### [Exercise description]
Return each line below holding the string "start".

Source data: Begin

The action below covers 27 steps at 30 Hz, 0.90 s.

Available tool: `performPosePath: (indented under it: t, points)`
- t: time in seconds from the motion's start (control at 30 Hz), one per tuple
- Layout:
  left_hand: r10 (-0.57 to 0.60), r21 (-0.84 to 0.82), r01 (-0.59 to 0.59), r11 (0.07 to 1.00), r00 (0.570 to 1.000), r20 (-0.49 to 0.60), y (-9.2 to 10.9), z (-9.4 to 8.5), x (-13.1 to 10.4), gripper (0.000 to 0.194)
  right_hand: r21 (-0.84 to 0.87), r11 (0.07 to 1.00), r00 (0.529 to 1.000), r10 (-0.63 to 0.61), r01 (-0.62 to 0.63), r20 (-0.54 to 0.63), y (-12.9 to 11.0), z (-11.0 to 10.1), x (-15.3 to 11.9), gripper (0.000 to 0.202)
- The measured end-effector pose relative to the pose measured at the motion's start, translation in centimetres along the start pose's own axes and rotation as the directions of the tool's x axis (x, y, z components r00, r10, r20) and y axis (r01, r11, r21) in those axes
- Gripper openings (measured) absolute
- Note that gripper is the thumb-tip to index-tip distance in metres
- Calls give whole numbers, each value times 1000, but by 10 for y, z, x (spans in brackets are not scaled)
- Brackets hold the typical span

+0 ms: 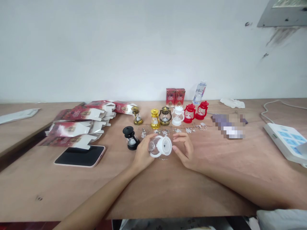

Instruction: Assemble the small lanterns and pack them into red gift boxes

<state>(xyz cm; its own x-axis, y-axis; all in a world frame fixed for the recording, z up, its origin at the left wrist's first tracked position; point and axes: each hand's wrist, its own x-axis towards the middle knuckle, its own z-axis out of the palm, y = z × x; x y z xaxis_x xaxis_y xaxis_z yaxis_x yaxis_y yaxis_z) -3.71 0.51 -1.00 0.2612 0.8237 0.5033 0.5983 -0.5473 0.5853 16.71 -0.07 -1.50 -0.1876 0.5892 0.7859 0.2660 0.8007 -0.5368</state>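
Observation:
A small white lantern with a clear globe is tipped on its side in my left hand, its round base turned toward my right. Just right of that base my right hand is held with thumb and fingers apart, nothing between them. Left of my left hand stands a black lantern. Behind is a row of upright lanterns: a bronze one, a gold one, another bronze one, a white one and two red ones. Small metal pieces lie before the row.
Flattened red boxes are piled at the left, behind a phone. Two upright red boxes and a bottle stand by the wall. At the right are a tissue, a purple item and a white power strip.

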Motion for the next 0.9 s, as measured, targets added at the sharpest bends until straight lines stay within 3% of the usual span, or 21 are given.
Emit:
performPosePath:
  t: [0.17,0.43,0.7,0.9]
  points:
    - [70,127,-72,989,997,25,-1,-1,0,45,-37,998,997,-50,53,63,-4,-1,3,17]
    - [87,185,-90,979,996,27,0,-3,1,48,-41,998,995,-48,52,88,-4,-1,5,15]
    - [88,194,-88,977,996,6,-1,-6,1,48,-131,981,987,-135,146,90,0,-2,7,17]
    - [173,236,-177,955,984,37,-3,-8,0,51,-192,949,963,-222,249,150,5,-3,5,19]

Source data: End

### [Response below]
- t: time in seconds from the motion's start (control at 30 Hz), one per tuple
- The measured end-effector pose relative to the pose measured at the motion's start, translation in centimetres along the start pose's own axes and rotation as the directions of the tool's x axis (x, y, z components r00, r10, r20) and y axis (r01, r11, r21) in those axes

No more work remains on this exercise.